On September 21, 2022, at 22:29 UTC, the orb index was inadvertently deleted due to an incorrect command being issued in a production database. This resulted in all orbs being unavailable, and jobs referencing orbs to fail, for the duration of the incident. We were able to restore the majority of the contents of that database, however the most recent backup at that time was 45 minutes old and any changes to orbs during that 45 minute window were lost. We want to apologize for any disruption this might have caused and to thank our customers for their patience and understanding as we worked to restore normal service.
(all times UTC)
On September 21, 2022, for 76 minutes beginning at 22:29, any job that referenced an any orb would fail with an error stating that the referenced orb couldn’t be found. Additionally, orb pages in the registry would return a
404 Not Found error, and orbs in the CircleCI UI and CLI were inaccessible. Jobs that did not utilize orbs were unaffected.
This issue was traced back to an incorrectly entered command being issued against all orbs in their database. In most circumstances, our teams utilize our internal administrative tools to remove orbs per a customer request. In this instance, however, an error in that tooling required an engineer to perform a manual operation to remove the requested orb. During that process, an incorrectly entered command caused the removal of all orbs from the database rather than the specific orb requested.
An incident was declared at 22:48, moving to identified at 22:50. Once identified, the team set about restoring the orbs database to a known good state. On first pass, the team restored a database snapshot from earlier that same day. At this point, 58 minutes after the incident began, functionality was restored and jobs referencing orbs began completing as expected.
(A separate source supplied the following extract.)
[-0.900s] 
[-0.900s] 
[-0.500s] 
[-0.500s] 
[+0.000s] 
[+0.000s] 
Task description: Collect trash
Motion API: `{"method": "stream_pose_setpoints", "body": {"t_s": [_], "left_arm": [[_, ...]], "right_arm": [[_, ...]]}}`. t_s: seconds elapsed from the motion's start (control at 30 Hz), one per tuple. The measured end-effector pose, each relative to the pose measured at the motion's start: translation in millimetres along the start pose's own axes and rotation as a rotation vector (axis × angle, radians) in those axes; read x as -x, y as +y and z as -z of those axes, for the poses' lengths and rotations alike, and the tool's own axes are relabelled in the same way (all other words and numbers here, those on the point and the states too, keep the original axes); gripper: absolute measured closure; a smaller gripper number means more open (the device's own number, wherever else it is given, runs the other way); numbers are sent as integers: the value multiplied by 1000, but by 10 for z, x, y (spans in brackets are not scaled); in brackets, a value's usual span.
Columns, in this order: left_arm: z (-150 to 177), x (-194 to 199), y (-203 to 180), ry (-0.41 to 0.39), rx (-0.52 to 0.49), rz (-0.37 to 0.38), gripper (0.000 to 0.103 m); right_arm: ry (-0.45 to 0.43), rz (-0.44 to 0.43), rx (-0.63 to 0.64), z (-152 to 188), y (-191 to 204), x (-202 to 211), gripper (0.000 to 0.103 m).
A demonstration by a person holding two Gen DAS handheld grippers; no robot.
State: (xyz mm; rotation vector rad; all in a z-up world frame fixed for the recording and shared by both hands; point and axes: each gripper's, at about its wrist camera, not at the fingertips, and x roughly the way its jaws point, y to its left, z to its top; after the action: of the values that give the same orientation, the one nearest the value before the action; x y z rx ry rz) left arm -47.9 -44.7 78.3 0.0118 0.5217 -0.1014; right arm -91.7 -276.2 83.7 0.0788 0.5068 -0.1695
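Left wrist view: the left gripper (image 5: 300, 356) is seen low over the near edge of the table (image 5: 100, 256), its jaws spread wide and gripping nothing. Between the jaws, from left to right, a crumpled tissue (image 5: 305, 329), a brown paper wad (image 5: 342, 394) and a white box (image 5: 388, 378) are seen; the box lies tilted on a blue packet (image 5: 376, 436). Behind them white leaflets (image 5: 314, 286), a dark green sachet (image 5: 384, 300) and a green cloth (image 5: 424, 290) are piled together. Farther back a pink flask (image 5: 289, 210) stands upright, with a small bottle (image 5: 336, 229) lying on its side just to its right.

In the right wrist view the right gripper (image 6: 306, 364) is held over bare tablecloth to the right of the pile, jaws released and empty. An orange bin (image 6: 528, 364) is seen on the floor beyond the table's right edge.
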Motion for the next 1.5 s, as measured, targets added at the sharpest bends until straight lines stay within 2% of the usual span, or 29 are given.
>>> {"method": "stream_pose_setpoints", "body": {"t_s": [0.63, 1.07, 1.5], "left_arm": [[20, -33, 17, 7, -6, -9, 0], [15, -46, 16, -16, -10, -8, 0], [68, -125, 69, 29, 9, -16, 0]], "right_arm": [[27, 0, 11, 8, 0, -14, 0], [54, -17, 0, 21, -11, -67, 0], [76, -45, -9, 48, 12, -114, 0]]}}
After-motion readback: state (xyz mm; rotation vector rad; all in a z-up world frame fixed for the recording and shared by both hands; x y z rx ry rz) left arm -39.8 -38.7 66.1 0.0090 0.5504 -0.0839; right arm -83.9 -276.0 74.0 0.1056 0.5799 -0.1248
Following that, at 23:45, the team began retrieving orb changes that occurred between the snapshot time and the time of the deletion. They were able to restore all but the then most recent 45 minutes of changes and the incident was resolved at 00:16.
With that, any potential changes made to orbs on September 21, 2022 between 21:44 and 22:29 would have been lost. No other customer data, aside from orbs, was affected.
Ultimately, human errors are system problems that we can and will solve. In this case, an error in our internal tooling led to a manual procedure that lacked sufficient guardrails to prevent a mistake from occurring. Going forward, we have removed this specific process for deleting orbs through direct access to our production database and we are improving our internal administrative tooling to appropriately handle orb removal with abundant safeguards in place.
Additionally, the time required to restore data from our backups was longer than we consider acceptable. We’re actively working to improve our backup and restore procedures and documentation to ensure that any downtime required to restore missing data in the future is minimized.